_ABOUT THIS TASK_. Only the text of the records belongs in the answer, copied exactly, with every picture omitted.
- - - - - - -
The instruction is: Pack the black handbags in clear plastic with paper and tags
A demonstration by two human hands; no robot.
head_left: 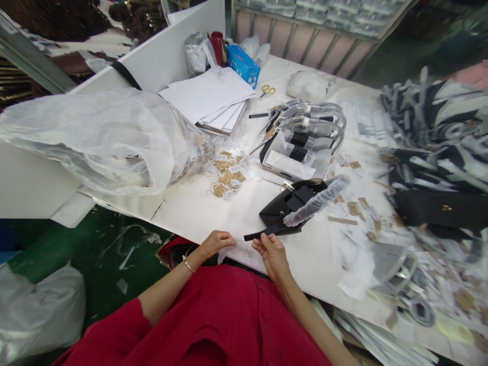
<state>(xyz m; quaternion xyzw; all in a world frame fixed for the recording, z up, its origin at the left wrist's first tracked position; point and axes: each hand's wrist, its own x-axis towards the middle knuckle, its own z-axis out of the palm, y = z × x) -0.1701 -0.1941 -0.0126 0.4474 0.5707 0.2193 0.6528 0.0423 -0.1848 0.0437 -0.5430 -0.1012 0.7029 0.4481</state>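
The person is wearing a red shirt (229,310) and is leaning close to the edge of a white table (198,216). The left hand (216,245) is hanging by the table edge with its fingers bending in, and I can't tell if they are pinching anything. The right hand (273,255) is pinching a flat black strap (279,228) near its end, between the thumb and the fingers. The strap is running up to a small black bag (271,209), which is lying on the table just past the right hand. Clear plastic is wrapping around the bag's handle (318,202). Off to the right, a big pile of black bags (442,208) is lying near some loose paper scraps. A bit farther off, brown tags (229,178) are sitting in a heap beside a big see-through sack (145,134). Behind the small bag, more bags with plastic-covered handles (305,140) are standing in a row. Farther back, white sheets (209,94) are lying in a stack, yellow scissors (269,89) are resting near them, and a blue box (241,63) is sitting behind
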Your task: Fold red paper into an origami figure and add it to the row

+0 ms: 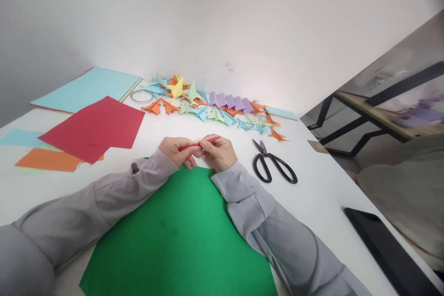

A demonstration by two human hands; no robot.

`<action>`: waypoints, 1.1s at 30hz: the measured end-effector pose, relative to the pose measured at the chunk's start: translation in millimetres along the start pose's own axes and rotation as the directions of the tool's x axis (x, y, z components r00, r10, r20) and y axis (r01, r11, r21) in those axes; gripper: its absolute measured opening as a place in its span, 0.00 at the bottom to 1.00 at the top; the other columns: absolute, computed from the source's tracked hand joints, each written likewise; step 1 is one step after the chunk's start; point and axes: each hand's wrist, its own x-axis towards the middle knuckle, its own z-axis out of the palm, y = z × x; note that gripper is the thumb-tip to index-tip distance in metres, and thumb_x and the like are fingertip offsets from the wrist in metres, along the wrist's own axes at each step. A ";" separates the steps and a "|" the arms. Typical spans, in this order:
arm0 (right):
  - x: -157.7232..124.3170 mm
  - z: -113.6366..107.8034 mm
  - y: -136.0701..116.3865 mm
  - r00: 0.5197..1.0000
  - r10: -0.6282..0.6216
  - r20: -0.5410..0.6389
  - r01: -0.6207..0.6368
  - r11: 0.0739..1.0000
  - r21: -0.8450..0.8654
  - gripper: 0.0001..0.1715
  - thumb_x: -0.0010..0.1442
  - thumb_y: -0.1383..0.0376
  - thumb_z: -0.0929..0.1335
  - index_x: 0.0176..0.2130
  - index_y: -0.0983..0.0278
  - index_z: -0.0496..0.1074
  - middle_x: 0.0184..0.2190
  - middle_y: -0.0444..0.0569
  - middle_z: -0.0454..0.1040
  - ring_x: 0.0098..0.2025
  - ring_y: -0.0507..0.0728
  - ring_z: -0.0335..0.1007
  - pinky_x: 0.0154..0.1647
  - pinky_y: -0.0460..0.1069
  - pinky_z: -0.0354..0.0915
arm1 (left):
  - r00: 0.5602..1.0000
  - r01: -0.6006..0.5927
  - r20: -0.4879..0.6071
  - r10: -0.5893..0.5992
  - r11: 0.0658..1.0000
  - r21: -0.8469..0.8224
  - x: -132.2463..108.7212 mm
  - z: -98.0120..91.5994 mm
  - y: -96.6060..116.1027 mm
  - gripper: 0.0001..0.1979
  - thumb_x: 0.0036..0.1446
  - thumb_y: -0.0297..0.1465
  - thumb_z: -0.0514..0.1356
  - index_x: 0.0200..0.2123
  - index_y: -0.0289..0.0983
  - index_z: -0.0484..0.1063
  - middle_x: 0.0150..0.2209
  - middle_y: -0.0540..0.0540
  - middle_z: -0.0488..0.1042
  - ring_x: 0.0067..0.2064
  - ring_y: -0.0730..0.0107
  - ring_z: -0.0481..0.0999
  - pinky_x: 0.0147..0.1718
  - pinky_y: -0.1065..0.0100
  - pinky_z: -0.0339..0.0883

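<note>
My left hand (177, 150) and my right hand (218, 151) meet just above a green paper sheet (180, 240) on the white table (312, 194). Both are closed, pinching a narrow folded strip of red paper (197, 144) held between them. Grey sleeves cover both forearms, which rest across the green sheet.
Black scissors (274, 166) lie right of my hands. A red sheet (95, 127), orange sheet (48, 159) and light blue sheets (86, 88) lie to the left. Several folded paper figures (211, 106) and a tape ring (141, 95) sit by the wall. A black tablet (388, 249) lies at the near right.
</note>
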 end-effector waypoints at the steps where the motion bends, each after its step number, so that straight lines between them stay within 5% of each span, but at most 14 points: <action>1: 0.0 -0.1 0.2 1.000 0.000 0.000 0.000 1.000 0.002 0.12 0.40 0.59 0.74 0.21 0.64 0.72 0.15 0.40 0.70 0.16 0.46 0.62 0.15 0.43 0.59 | 1.000 0.005 0.004 -0.005 1.000 -0.004 0.3 -0.2 -0.3 0.11 0.43 0.36 0.62 0.26 0.32 0.72 0.22 0.49 0.73 0.18 0.74 0.73 0.14 0.74 0.68; 10: 0.6 -0.8 0.6 1.000 -0.010 0.006 0.010 0.999 0.031 0.11 0.40 0.60 0.74 0.21 0.64 0.72 0.16 0.40 0.70 0.17 0.47 0.63 0.15 0.43 0.59 | 1.000 0.017 0.018 -0.016 0.999 -0.031 0.8 -0.8 -0.6 0.12 0.44 0.37 0.62 0.27 0.32 0.72 0.23 0.49 0.74 0.19 0.74 0.74 0.16 0.74 0.69; 16: 1.6 0.0 -4.3 0.996 0.067 -0.067 -0.059 0.991 0.116 0.15 0.37 0.58 0.75 0.21 0.64 0.70 0.14 0.41 0.70 0.16 0.48 0.63 0.14 0.43 0.58 | 0.999 0.023 -0.025 -0.023 1.000 0.007 1.3 -0.6 0.1 0.13 0.40 0.31 0.65 0.31 0.30 0.73 0.15 0.51 0.70 0.19 0.71 0.74 0.18 0.73 0.70; 21: 1.6 0.5 -5.5 0.994 0.078 -0.070 -0.068 0.989 0.129 0.15 0.36 0.58 0.75 0.20 0.64 0.70 0.14 0.41 0.69 0.17 0.48 0.63 0.14 0.43 0.58 | 0.998 0.062 -0.030 -0.063 0.997 -0.049 1.6 -1.8 -0.1 0.14 0.41 0.36 0.64 0.30 0.31 0.72 0.25 0.46 0.76 0.19 0.71 0.75 0.17 0.73 0.70; 33: 1.4 1.0 -6.3 0.994 0.076 -0.079 -0.063 0.986 0.153 0.14 0.35 0.59 0.76 0.20 0.64 0.70 0.14 0.41 0.69 0.17 0.48 0.63 0.13 0.42 0.58 | 0.998 0.061 0.002 -0.061 0.998 -0.035 0.5 -2.7 2.0 0.18 0.44 0.43 0.62 0.30 0.32 0.72 0.26 0.46 0.76 0.20 0.72 0.75 0.17 0.73 0.70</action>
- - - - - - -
_RESULT OF THIS EXERCISE_.
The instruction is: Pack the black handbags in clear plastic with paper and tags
A demonstration by two human hands; no robot.
head_left: 
<state>(xyz m; quaternion xyzw; all in a world frame fixed for the recording, z up, its origin at the left wrist's first tracked position; point and axes: each hand's wrist, its own x-axis towards the middle knuckle, its own z-axis out of the palm, y = z × x) -0.1701 -0.1941 -0.0126 0.4474 0.5707 0.2193 0.6528 0.0423 -0.1848 0.0437 -0.5430 -0.1012 0.7029 0.4481</state>
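The person is wearing a red shirt (229,310) and is leaning close to the edge of a white table (198,216). The left hand (216,245) is hanging by the table edge with its fingers bending in, and I can't tell if they are pinching anything. The right hand (273,255) is pinching a flat black strap (279,228) near its end, between the thumb and the fingers. The strap is running up to a small black bag (271,209), which is lying on the table just past the right hand. Clear plastic is wrapping around the bag's handle (318,202). Off to the right, a big pile of black bags (442,208) is lying near some loose paper scraps. A bit farther off, brown tags (229,178) are sitting in a heap beside a big see-through sack (145,134). Behind the small bag, more bags with plastic-covered handles (305,140) are standing in a row. Farther back, white sheets (209,94) are lying in a stack, yellow scissors (269,89) are resting near them, and a blue box (241,63) is sitting behind
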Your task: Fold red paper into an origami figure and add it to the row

+0 ms: 

A demonstration by two human hands; no robot.

`<action>`: waypoints, 1.1s at 30hz: the measured end-effector pose, relative to the pose measured at the chunk's start: translation in millimetres along the start pose's own axes and rotation as the directions of the tool's x axis (x, y, z components r00, r10, r20) and y axis (r01, r11, r21) in those axes; gripper: its absolute measured opening as a place in its span, 0.00 at the bottom to 1.00 at the top; the other columns: absolute, computed from the source's tracked hand joints, each written likewise; step 1 is one step after the chunk's start; point and axes: each hand's wrist, its own x-axis towards the middle knuckle, its own z-axis out of the palm, y = z × x; note that gripper is the thumb-tip to index-tip distance in metres, and thumb_x and the like are fingertip offsets from the wrist in metres, along the wrist's own axes at each step. A ";" separates the steps and a "|" the arms. Typical spans, in this order:
arm0 (right):
  - x: -157.7232..124.3170 mm
  - z: -113.6366..107.8034 mm
  - y: -136.0701..116.3865 mm
  - r00: 0.5197..1.0000
  - r10: -0.6282..0.6216
  - r20: -0.5410..0.6389
  - r01: -0.6207..0.6368
  - r11: 0.0739..1.0000
  - r21: -0.8450..0.8654
  - gripper: 0.0001..0.1715
  - thumb_x: -0.0010..0.1442
  - thumb_y: -0.1383..0.0376
  - thumb_z: -0.0929..0.1335
  - index_x: 0.0176..0.2130
  - index_y: -0.0983..0.0278
  - index_z: -0.0496..0.1074
  - middle_x: 0.0184..0.2190
  - middle_y: -0.0444..0.0569
  - middle_z: -0.0454..0.1040
  - ring_x: 0.0098..0.2025
  - ring_y: -0.0507..0.0728
  - ring_z: -0.0335..0.1007
  - pinky_x: 0.0154..0.1647
  - pinky_y: -0.0460..0.1069
  - pinky_z: -0.0354..0.0915
arm1 (left):
  - r00: 0.5602..1.0000
  - r01: -0.6006..0.5927
  - r20: -0.4879..0.6071
  - r10: -0.5893..0.5992
  - r11: 0.0658..1.0000
  - r21: -0.8469..0.8224
  - x: -132.2463..108.7212 mm
  - z: -98.0120..91.5994 mm
  - y: -96.6060..116.1027 mm
  - gripper: 0.0001..0.1979
  - thumb_x: 0.0036..0.1446
  - thumb_y: -0.0297..0.1465
  - thumb_z: -0.0514..0.1356
  - index_x: 0.0200..0.2123
  - index_y: -0.0289..0.0983
  - index_z: -0.0484..0.1063
  - middle_x: 0.0150..0.2209
  - middle_y: -0.0540..0.0540
  - middle_z: -0.0488..0.1042
  - ring_x: 0.0067..0.2064
  - ring_y: -0.0730..0.0107
  - ring_z: -0.0481..0.0999
  - pinky_x: 0.0147..0.1718
  - pinky_y: -0.1065..0.0100
  - pinky_z: -0.0339..0.0883

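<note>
My left hand (177, 150) and my right hand (218, 151) meet just above a green paper sheet (180, 240) on the white table (312, 194). Both are closed, pinching a narrow folded strip of red paper (197, 144) held between them. Grey sleeves cover both forearms, which rest across the green sheet.
Black scissors (274, 166) lie right of my hands. A red sheet (95, 127), orange sheet (48, 159) and light blue sheets (86, 88) lie to the left. Several folded paper figures (211, 106) and a tape ring (141, 95) sit by the wall. A black tablet (388, 249) lies at the near right.
</note>
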 end-effector waypoints at the steps where the motion bends, each after its step number, so that straight lines between them stay within 5% of each span, but at most 14 points: <action>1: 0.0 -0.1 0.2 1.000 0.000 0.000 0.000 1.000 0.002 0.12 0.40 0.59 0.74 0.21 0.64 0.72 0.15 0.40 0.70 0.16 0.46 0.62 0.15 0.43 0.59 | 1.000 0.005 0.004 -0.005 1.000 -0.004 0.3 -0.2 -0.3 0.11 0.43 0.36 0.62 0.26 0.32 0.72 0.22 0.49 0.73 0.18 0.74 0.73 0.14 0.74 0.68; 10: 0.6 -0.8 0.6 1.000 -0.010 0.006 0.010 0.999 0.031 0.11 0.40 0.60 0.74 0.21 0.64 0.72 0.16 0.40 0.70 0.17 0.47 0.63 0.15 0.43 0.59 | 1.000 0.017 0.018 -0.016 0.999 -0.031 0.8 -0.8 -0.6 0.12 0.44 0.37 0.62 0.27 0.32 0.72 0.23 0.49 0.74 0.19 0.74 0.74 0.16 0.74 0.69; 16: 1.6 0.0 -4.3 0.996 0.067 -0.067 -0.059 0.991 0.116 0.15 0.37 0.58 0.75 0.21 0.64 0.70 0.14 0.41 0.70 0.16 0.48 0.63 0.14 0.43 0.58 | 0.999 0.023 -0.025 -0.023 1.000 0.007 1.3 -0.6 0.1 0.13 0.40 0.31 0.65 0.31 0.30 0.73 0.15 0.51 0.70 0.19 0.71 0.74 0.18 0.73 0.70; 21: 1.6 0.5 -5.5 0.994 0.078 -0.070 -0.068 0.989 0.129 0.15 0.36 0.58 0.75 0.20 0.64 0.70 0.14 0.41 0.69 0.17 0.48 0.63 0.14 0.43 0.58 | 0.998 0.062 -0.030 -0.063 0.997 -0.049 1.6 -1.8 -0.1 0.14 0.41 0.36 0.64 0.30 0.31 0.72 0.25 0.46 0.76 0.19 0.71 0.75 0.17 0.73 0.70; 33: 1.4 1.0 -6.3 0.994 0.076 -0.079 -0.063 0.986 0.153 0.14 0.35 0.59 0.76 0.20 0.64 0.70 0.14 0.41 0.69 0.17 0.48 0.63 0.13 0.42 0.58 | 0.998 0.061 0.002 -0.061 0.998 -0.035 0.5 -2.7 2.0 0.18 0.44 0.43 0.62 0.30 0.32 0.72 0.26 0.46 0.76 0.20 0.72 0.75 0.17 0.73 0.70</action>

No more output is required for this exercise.